Given material START

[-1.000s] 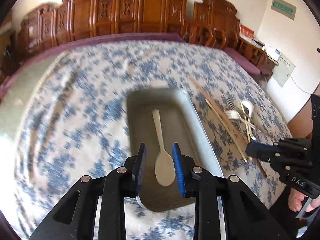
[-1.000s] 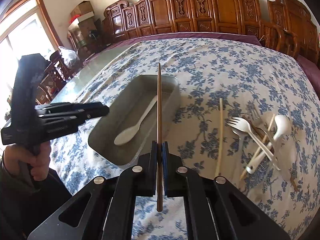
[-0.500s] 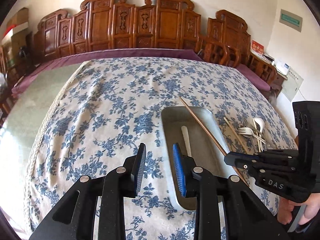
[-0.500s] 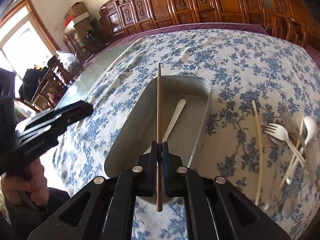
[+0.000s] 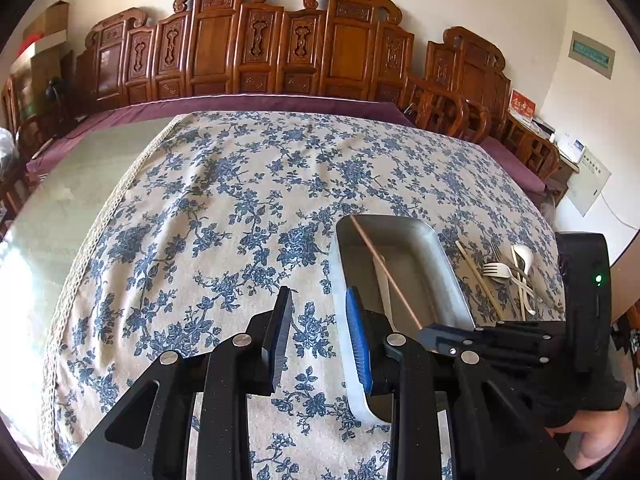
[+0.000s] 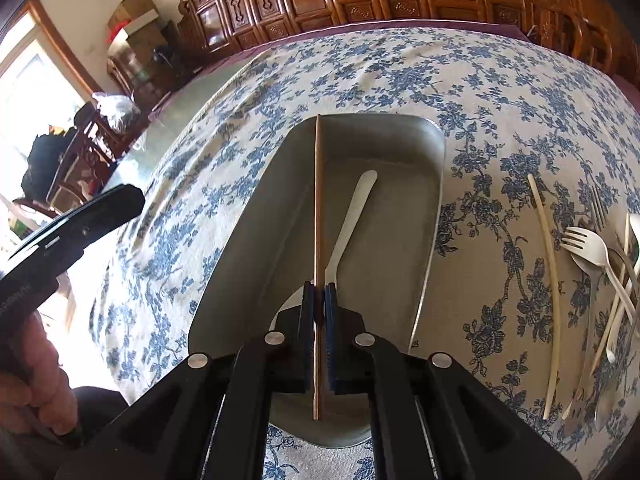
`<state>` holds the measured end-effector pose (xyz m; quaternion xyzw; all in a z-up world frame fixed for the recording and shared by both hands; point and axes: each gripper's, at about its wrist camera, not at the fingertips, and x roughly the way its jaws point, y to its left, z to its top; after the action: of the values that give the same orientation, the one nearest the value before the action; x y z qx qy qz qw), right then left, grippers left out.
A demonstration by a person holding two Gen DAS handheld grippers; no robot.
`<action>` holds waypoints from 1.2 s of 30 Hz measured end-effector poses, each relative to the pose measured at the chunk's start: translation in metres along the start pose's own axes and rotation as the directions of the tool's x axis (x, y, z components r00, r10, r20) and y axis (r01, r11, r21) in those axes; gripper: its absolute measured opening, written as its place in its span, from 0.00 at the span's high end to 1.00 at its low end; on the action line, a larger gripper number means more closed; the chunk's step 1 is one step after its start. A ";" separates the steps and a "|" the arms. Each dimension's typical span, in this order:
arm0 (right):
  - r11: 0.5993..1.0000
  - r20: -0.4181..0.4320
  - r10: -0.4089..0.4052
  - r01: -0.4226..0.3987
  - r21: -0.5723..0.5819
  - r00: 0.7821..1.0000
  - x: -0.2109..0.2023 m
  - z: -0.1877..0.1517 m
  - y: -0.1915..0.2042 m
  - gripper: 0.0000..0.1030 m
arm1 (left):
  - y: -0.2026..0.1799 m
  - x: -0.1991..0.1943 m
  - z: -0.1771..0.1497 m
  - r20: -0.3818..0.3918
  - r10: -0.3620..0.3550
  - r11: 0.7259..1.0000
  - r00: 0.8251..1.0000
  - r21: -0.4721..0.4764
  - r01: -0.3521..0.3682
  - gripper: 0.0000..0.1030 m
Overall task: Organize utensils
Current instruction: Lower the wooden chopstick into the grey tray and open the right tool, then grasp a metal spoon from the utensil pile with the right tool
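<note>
My right gripper (image 6: 319, 296) is shut on a brown chopstick (image 6: 318, 200) and holds it lengthwise over the grey metal tray (image 6: 434, 216). A white spoon (image 6: 352, 216) lies inside that tray, just right of the chopstick. In the left wrist view the same tray (image 5: 448, 268) sits to the right, with the right gripper (image 5: 426, 334) and chopstick (image 5: 384, 270) over it. My left gripper (image 5: 318, 322) hovers open over the tablecloth beside the tray's left rim, with nothing between its fingers.
A pale chopstick (image 6: 550, 280) lies on the blue-flowered tablecloth (image 6: 500, 92) right of the tray. Further right is a pile of white forks and spoons (image 6: 604, 272). Carved wooden chairs (image 5: 280, 44) line the far side. A hand (image 6: 32, 380) grips the left tool.
My left gripper drew back to the left, off the tray and over the cloth. My right gripper carried the chopstick leftward and down over the tray.
</note>
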<state>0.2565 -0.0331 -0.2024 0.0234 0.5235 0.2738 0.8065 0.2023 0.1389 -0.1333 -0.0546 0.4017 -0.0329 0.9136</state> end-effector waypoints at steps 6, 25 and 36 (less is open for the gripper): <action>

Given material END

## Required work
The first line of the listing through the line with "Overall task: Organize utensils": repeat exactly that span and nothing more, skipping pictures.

## Result of this task
[-1.000s] 
[-1.000s] 
[-0.500s] 
[-0.500s] 
[+0.000s] 
[+0.000s] 
`<state>` holds the measured end-effector pose (xyz m; quaternion xyzw; all in a z-up world frame fixed for the recording and shared by both hands; point and axes: each gripper's, at about its wrist camera, not at the fingertips, and x roughly the way its jaws point, y to its left, z to its top; after the action: of the values that give the same orientation, the one nearest the value before the action; x y z qx qy qz qw), right then left, grippers left out.
A demonstration by a person holding two Gen DAS handheld grippers; no robot.
`<action>` holds waypoints from 1.2 s of 30 Hz measured end-effector poses, each relative to the pose measured at the chunk's start: translation in metres along the start pose's own axes and rotation as the directions of the tool's x axis (x, y, z components r00, r10, r20) and y axis (r01, r11, r21) in those axes; gripper: its absolute measured opening, written as its place in its span, from 0.00 at the span's high end to 1.00 at its low end; on the action line, a larger gripper number means more closed; the chunk's step 1 is one step after its start. A ";" separates the steps and a "|" the arms. Each dimension's typical span, in this order:
arm0 (right):
  - r11: 0.5993..1.0000
  - r20: -0.4181..0.4320
  - r10: -0.4089..0.4052
  - r01: -0.4226..0.3987
  - r21: -0.5723..0.5819
  - r00: 0.7821..1.0000
  - x: -0.2109..0.2023 m
  - z: -0.1877..0.1517 m
  - y: -0.1915..0.2042 m
  - gripper: 0.0000..0.1030 m
arm1 (left):
  - y: -0.2026..0.1799 m
  - x: -0.1991..0.1943 m
  - z: -0.1771..0.1497 m
  - r20: -0.3818..0.3918
  - r10: -0.3620..0.3550
  - r11: 0.7259..1.0000
  - r00: 0.8251..1.0000
  - r21: -0.4721..0.4764
  - r01: -0.3521..0.3682
  - gripper: 0.0000..0.1030 m
Overall task: Organize utensils

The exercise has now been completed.